▶ Task to complete
The reply should hold only the lines below beginning at the one with "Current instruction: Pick" and ending at the one with "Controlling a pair", copied exactly, with every picture left out.

▶ Data
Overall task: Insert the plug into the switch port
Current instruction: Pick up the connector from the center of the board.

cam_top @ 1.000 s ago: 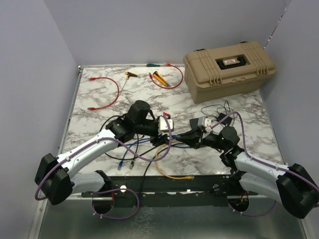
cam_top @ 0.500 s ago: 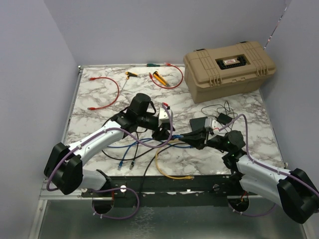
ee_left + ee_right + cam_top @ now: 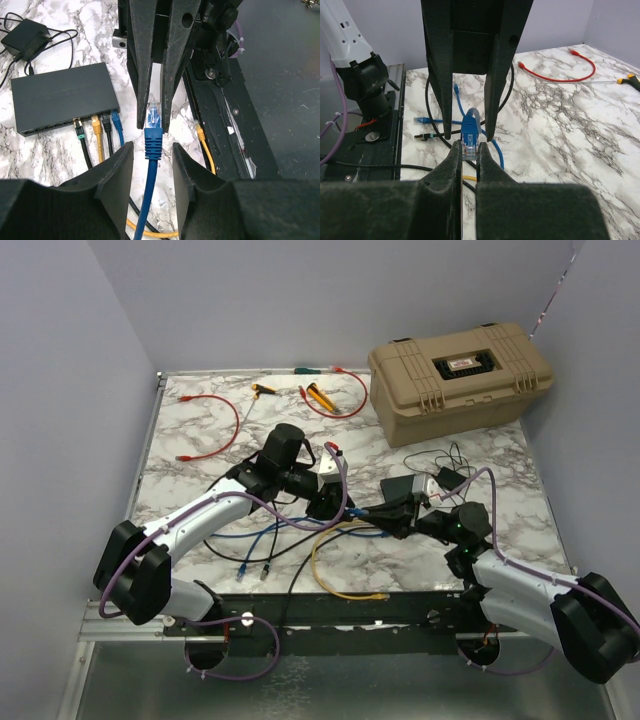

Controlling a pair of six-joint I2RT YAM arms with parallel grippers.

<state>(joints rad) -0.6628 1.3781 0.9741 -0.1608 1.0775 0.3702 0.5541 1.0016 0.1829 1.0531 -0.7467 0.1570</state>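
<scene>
Left wrist view: L gripper (image 3: 151,150) fingers apart, flanking blue plug (image 3: 151,139) mid-frame, gaps both sides. R gripper (image 3: 469,147) clamped on plug's clear tip. Looks like a handover: L should close on boot, then R lets go. Switch (image 3: 62,95) lies upper left, four cables (image 3: 97,134) in near-edge ports; ports left of them look free. Rail (image 3: 235,125) close at right; adapter (image 3: 25,37) beyond switch.

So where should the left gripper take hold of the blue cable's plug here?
Grip the ribbed blue boot behind the plug, coming from the cable end. The right gripper pinches the clear tip, leaving only the boot free, and it lies lengthwise between the left gripper's open jaws.
</scene>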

▶ Exercise output
Current instruction: Pick up the connector from the center of the board.

cam_top @ 1.000 s ago: 
cam_top @ 0.500 s ago: 
ee_left + ee_right + cam_top @ now: 

Controlling a pair of six-joint I2RT YAM arms with parallel grippers.

Here is where the answer stops.